[Start of section]

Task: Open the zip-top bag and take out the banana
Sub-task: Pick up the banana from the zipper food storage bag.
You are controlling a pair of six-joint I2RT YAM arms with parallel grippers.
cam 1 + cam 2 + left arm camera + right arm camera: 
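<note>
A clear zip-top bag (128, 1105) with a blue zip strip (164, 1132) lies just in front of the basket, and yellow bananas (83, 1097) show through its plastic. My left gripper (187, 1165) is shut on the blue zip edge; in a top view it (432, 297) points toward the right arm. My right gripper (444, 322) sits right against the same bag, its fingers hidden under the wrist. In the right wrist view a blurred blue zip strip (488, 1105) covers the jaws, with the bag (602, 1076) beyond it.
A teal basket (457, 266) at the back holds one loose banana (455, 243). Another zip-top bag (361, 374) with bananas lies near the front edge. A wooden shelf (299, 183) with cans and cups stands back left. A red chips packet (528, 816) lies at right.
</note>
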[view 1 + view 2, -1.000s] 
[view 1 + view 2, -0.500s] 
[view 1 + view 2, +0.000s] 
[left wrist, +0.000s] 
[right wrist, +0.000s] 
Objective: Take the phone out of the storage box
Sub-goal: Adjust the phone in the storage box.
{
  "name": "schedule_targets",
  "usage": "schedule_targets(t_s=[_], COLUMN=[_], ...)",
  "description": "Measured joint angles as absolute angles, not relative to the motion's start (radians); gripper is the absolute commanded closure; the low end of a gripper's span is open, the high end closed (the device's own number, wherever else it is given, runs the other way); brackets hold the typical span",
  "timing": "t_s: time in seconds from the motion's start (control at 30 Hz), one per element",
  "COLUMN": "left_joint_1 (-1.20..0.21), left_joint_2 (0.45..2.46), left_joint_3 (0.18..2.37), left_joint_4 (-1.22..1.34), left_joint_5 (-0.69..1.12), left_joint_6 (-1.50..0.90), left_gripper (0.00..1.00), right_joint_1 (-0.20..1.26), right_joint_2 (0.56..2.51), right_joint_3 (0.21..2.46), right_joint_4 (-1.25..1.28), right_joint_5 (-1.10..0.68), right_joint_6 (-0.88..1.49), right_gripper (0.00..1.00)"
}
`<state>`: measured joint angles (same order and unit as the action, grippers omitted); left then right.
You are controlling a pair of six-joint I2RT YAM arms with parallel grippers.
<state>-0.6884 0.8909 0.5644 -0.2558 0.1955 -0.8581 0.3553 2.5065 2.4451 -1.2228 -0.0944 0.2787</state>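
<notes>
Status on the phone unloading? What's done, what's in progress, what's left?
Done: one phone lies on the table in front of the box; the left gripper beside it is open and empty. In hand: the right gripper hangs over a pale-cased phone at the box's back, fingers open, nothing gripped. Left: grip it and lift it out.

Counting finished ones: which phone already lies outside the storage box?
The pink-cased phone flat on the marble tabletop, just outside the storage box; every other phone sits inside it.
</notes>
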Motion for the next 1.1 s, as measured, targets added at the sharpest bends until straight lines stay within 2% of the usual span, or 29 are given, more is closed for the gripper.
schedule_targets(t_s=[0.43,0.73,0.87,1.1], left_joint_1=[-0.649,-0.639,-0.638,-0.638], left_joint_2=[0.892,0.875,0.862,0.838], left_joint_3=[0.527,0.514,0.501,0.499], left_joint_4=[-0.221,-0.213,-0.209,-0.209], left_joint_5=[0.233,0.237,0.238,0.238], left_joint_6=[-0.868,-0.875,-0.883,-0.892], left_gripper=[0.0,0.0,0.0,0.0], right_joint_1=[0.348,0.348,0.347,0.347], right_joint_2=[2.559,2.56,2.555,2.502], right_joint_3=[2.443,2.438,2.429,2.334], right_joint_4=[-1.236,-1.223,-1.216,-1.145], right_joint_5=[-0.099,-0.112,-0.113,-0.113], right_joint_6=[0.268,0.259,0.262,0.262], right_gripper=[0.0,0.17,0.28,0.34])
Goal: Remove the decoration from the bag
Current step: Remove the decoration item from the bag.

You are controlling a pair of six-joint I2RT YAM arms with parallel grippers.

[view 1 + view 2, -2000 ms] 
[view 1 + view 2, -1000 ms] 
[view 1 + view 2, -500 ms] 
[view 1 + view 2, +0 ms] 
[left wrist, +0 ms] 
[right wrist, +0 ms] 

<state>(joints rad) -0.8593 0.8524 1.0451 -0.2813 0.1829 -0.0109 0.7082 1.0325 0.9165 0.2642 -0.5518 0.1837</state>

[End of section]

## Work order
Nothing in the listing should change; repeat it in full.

## Result of this exercise
Task: Open the zip-top bag and take out the banana
Sub-task: Pick up the banana from the zipper food storage bag.
You are controlling a pair of six-joint I2RT YAM arms with parallel grippers.
cam 1 + cam 2 + left arm camera + right arm camera: 
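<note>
A clear zip-top bag (128, 1105) with a blue zip strip (164, 1132) lies just in front of the basket, and yellow bananas (83, 1097) show through its plastic. My left gripper (187, 1165) is shut on the blue zip edge; in a top view it (432, 297) points toward the right arm. My right gripper (444, 322) sits right against the same bag, its fingers hidden under the wrist. In the right wrist view a blurred blue zip strip (488, 1105) covers the jaws, with the bag (602, 1076) beyond it.
A teal basket (457, 266) at the back holds one loose banana (455, 243). Another zip-top bag (361, 374) with bananas lies near the front edge. A wooden shelf (299, 183) with cans and cups stands back left. A red chips packet (528, 816) lies at right.
</note>
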[view 1 + view 2, -1.000s] 
[view 1 + view 2, -0.500s] 
[view 1 + view 2, +0.000s] 
[left wrist, +0.000s] 
[right wrist, +0.000s] 
Objective: Take the phone out of the storage box
Sub-goal: Adjust the phone in the storage box.
{
  "name": "schedule_targets",
  "usage": "schedule_targets(t_s=[_], COLUMN=[_], ...)",
  "description": "Measured joint angles as absolute angles, not relative to the motion's start (radians); gripper is the absolute commanded closure; the low end of a gripper's span is open, the high end closed (the device's own number, wherever else it is given, runs the other way); brackets hold the typical span",
  "timing": "t_s: time in seconds from the motion's start (control at 30 Hz), one per element",
  "COLUMN": "left_joint_1 (-1.20..0.21), left_joint_2 (0.45..2.46), left_joint_3 (0.18..2.37), left_joint_4 (-1.22..1.34), left_joint_5 (-0.69..1.12), left_joint_6 (-1.50..0.90), left_gripper (0.00..1.00), right_joint_1 (-0.20..1.26), right_joint_2 (0.56..2.51), right_joint_3 (0.21..2.46), right_joint_4 (-1.25..1.28), right_joint_5 (-1.10..0.68), right_joint_6 (-0.88..1.49), right_gripper (0.00..1.00)"
}
`<state>`: measured joint angles (same order and unit as the action, grippers omitted); left then right.
You are controlling a pair of six-joint I2RT YAM arms with parallel grippers.
<state>-0.6884 0.8909 0.5644 -0.2558 0.1955 -0.8581 0.3553 2.5065 2.4451 -1.2228 -0.0944 0.2787</state>
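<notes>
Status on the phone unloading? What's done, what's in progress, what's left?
Done: one phone lies on the table in front of the box; the left gripper beside it is open and empty. In hand: the right gripper hangs over a pale-cased phone at the box's back, fingers open, nothing gripped. Left: grip it and lift it out.

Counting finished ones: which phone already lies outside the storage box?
The pink-cased phone flat on the marble tabletop, just outside the storage box; every other phone sits inside it.
</notes>
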Motion for the next 1.1 s, as measured, targets added at the sharpest bends until straight lines stay within 2% of the usual span, or 29 are given, more is closed for the gripper.
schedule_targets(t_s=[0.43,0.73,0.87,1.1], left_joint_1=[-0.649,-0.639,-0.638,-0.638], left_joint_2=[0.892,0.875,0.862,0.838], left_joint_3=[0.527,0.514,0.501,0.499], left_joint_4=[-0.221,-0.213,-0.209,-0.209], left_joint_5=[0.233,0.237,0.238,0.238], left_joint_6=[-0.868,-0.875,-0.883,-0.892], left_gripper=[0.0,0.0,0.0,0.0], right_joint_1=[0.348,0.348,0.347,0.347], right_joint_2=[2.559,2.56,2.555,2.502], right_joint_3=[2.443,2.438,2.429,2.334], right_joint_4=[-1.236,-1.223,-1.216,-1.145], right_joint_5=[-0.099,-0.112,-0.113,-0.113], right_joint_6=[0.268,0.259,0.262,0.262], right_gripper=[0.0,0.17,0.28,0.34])
Goal: Remove the decoration from the bag
Current step: Remove the decoration item from the bag.

You are controlling a pair of six-joint I2RT YAM arms with parallel grippers.

[view 1 + view 2, -2000 ms] 
[view 1 + view 2, -1000 ms] 
[view 1 + view 2, -500 ms] 
[view 1 + view 2, +0 ms] 
[left wrist, +0 ms] 
[right wrist, +0 ms] 

<state>(joints rad) -0.8593 0.8524 1.0451 -0.2813 0.1829 -0.0109 0.7082 1.0325 0.9165 0.2642 -0.5518 0.1837</state>

The output contains the complete answer to the exercise.